Ryanair installe officiellement à Beauvais sa 4e base française

La compagnie low-cost irlandaise a investi un quatrième aéroport en France. Deux avions Ryanair seront basés en permanence à Beauvais, dans l'Oise. Un investissement de 165 millions d'euros.

Ryanair s'installe pour de bon à l'aéroport de Beauvais, dans l'Oise, situé à plus d'une heure de Paris. Alors qu'elle opèrait déjà des vols depuis cet aéroport francilien, la compagnie à bas coûts irlandaise a décidé d'y implanter sa 4e base française, après Marseille, Bordeaux et Toulouse.

Deux appareils seront basés en permanence à Beauvais. Pilotes, hotesses et personnel de maintenance vont donc poser leurs valises dans l'Oise.

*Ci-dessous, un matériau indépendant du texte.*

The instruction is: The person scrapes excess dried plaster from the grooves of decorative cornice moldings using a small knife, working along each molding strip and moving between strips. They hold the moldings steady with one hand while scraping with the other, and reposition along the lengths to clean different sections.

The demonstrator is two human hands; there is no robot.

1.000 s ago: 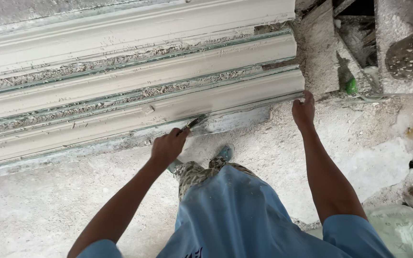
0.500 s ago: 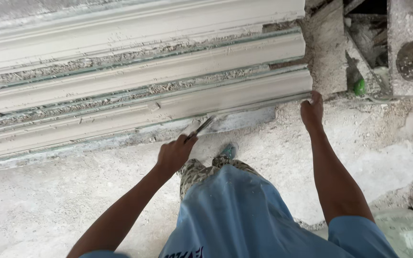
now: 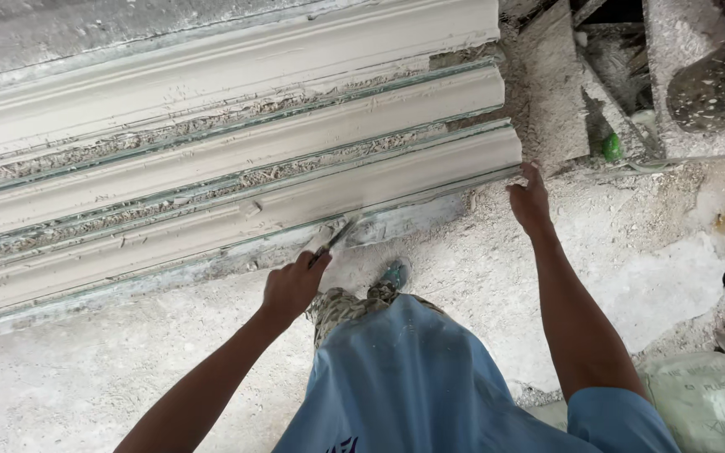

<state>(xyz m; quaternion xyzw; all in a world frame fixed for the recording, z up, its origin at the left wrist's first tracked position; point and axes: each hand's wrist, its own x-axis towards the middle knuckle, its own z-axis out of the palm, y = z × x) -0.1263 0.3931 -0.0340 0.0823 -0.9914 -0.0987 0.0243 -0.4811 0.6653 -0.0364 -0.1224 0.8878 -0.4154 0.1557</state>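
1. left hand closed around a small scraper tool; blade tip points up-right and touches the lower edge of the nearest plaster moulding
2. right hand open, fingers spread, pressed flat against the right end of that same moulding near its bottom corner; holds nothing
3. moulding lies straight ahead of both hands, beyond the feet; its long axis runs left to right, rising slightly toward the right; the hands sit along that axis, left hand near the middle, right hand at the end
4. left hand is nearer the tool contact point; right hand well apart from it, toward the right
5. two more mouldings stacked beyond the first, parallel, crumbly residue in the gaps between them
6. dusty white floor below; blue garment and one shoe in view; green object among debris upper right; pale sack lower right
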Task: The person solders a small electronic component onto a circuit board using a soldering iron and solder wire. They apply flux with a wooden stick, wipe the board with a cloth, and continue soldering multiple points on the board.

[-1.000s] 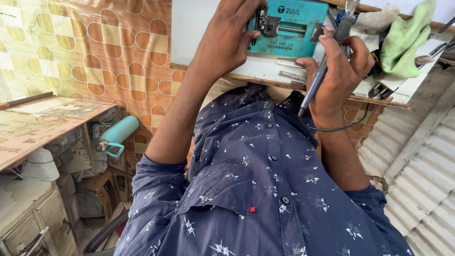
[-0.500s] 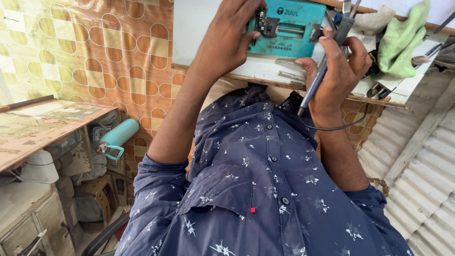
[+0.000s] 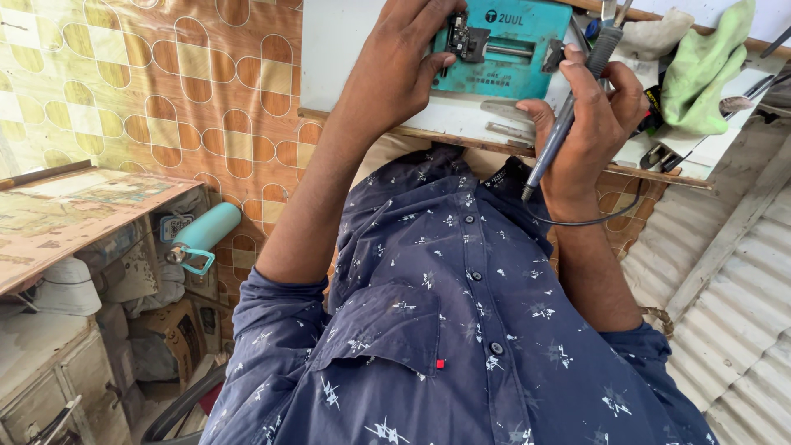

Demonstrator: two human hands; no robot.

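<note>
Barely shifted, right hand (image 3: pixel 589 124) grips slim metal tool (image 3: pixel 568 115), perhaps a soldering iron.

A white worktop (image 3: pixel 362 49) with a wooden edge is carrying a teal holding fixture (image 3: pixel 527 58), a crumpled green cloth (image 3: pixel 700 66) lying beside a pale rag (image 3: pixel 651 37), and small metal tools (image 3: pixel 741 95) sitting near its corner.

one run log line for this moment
left hand: fingers on teal rectangular holding jig | right hand: grips grey pen-shaped corded tool | white bench
</note>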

A Beauvais, Ryanair entend désormais proposer 105 vols par semaine à destination de 13 pays européens. Un investissement de 165 millions d'euros qui enchante les responsables de l'aéroport, particulièrement en cette période de crise.

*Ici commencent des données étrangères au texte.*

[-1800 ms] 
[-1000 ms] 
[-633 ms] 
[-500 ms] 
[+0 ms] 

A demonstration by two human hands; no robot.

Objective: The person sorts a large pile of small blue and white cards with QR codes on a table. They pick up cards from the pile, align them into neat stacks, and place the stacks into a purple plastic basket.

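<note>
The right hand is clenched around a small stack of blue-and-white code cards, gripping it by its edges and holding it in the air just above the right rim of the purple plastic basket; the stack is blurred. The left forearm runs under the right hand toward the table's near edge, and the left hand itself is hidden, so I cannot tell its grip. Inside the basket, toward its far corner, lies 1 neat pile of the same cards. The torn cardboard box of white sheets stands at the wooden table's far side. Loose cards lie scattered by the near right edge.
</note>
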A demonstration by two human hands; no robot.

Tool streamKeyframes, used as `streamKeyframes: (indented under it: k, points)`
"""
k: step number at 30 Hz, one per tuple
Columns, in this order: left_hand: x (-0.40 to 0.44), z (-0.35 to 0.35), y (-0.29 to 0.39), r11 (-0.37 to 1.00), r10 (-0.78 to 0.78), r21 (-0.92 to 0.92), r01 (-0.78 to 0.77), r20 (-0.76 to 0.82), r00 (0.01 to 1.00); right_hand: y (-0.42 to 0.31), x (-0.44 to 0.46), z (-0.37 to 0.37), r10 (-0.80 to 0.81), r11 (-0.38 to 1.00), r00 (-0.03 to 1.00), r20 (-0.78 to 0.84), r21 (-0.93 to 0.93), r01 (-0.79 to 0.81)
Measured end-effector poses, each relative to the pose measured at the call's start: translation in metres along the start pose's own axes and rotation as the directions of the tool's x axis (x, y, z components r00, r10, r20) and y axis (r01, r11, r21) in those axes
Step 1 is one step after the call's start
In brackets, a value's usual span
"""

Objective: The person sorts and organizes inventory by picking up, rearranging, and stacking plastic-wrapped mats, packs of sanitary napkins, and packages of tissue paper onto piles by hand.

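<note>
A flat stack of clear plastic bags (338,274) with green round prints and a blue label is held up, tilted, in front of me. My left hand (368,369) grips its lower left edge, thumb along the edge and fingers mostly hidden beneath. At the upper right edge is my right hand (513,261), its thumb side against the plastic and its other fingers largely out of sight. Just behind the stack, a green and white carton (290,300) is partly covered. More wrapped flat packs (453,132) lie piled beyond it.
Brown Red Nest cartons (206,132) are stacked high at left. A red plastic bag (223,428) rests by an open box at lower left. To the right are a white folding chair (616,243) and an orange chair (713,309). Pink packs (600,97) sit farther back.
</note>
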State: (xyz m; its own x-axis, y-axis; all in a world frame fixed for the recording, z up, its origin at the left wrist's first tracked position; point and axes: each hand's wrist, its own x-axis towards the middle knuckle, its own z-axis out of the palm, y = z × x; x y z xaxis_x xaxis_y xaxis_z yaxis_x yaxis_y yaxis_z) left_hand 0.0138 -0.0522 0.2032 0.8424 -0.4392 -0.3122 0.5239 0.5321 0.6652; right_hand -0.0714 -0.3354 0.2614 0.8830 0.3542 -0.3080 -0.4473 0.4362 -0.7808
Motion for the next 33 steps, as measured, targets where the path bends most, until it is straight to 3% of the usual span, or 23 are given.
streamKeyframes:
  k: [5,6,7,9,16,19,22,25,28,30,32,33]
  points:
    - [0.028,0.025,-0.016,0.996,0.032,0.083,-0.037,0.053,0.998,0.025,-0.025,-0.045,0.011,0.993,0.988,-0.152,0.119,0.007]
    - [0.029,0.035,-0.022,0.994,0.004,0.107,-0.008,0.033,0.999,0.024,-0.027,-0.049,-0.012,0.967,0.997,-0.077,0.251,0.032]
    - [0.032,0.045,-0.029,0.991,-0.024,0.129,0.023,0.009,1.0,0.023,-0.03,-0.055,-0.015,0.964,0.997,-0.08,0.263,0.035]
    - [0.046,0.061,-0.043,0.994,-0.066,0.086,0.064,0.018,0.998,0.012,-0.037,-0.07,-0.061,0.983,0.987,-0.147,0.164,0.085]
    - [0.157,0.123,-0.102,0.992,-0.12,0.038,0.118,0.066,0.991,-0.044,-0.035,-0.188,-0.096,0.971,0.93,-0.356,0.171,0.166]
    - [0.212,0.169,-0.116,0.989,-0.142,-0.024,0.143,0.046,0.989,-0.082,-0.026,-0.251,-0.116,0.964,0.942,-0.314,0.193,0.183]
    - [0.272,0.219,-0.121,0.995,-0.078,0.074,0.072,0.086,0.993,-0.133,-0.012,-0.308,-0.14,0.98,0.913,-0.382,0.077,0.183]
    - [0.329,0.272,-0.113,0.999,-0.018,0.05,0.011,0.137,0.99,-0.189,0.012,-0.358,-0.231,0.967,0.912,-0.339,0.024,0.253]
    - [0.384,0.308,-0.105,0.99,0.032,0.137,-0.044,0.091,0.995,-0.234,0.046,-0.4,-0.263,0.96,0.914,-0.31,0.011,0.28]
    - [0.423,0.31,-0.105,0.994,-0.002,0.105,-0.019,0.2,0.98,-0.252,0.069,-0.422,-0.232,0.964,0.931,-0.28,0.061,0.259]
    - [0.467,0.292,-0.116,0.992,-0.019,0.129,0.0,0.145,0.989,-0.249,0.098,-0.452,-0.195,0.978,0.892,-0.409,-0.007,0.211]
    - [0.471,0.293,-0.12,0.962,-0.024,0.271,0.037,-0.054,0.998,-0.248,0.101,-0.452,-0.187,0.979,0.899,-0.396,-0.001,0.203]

Ryanair survit à la crise et crée de l'emploi

Ryanair a résisté aux difficultés économiques, contrairement à d'autres compagnies aériennes. Dans un communiqué acide, l'entreprise ne manque pas de le faire savoir et explique que 2300 emplois direct et indirects vont être créés. Dans le même temps, d'autres comme Air France réduisent leur capacités, et ce, malgré l'aide considérable de 7 milliards d'euros apportée par l'Etat.

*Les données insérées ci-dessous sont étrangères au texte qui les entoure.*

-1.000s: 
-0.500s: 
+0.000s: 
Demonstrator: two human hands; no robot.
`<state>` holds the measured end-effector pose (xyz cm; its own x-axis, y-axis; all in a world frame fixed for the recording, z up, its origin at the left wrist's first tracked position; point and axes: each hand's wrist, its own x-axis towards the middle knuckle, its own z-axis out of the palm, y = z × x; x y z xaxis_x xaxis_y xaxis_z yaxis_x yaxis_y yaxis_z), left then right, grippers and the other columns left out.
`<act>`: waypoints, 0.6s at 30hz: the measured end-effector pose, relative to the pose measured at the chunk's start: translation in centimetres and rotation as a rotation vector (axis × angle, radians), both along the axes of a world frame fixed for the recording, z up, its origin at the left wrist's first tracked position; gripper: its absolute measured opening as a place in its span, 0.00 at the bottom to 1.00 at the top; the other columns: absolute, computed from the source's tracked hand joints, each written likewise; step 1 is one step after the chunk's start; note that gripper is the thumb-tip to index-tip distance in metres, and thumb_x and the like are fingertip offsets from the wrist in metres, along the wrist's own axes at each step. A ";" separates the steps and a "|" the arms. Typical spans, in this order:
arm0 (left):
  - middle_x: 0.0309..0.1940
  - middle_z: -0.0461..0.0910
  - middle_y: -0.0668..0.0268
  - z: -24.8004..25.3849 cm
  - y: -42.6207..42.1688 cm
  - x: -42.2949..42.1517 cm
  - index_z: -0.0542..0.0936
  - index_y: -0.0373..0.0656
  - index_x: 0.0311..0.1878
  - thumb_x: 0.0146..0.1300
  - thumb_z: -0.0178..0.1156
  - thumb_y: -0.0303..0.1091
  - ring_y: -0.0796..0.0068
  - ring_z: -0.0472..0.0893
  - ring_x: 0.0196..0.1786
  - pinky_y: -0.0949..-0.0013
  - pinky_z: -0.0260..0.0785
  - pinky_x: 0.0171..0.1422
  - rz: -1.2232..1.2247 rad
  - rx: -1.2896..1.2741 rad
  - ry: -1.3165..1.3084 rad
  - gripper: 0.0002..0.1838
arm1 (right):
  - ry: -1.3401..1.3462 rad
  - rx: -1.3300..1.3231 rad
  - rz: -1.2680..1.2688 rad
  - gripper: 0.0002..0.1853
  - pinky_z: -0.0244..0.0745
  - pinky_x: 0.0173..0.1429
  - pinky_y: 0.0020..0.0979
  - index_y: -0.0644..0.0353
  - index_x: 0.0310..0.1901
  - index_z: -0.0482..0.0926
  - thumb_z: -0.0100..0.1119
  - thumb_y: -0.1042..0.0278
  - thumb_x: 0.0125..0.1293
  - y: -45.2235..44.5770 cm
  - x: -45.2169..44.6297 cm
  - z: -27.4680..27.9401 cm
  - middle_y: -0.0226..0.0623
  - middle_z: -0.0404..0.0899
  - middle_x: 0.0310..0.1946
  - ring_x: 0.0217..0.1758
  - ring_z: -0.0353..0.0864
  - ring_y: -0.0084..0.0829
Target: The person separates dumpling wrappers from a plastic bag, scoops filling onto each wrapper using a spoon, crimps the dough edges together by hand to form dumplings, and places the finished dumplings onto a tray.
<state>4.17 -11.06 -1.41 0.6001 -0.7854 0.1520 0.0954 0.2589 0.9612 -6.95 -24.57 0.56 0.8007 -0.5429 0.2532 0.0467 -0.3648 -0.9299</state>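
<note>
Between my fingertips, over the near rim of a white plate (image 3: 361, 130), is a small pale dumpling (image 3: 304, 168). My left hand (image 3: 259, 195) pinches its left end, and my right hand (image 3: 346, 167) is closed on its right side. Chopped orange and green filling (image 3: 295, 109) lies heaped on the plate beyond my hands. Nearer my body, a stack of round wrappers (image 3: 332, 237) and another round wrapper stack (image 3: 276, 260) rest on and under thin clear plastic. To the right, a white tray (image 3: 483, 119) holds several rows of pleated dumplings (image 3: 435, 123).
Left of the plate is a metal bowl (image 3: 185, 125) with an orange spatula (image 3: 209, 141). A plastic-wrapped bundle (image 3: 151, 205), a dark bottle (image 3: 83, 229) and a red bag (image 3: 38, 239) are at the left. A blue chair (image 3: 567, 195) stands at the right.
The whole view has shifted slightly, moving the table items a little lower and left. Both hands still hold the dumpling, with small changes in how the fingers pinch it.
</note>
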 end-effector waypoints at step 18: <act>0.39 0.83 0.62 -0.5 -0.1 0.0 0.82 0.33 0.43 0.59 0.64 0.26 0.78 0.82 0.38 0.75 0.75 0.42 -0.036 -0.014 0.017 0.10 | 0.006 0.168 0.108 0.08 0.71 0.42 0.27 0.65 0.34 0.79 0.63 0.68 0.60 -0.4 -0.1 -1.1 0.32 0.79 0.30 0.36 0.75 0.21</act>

La compagnie low cost enfonce le clou et propose, pour célébrer l'événement, des vols à 9,99 euros. Beauvais devient la quatrième base de Ryanair en France après Marseille, Bordeaux et Toulouse.

La santé économique de la compagnie est bonne et Ryanair serait sur le point de commander quelques dizaines de 737 MAX supplémentaires à Boeing. Ce qui viendrait à point nommé pour cet appareil dont l'interdiction de vol vient d'être levée après plus de 20 mois durant lesquels il est resté cloué au sol.

La valeur de chaque appareil est estimée à environ 125 millions de dollars (103,52 millions d'euros) selon le prix catalogue, mais le tarif réel est généralement inférieur de moitié. Il pourrait même être beaucoup plus faible pour un client aussi stratégique que Ryanair, ont indiqué des sources à Reuters.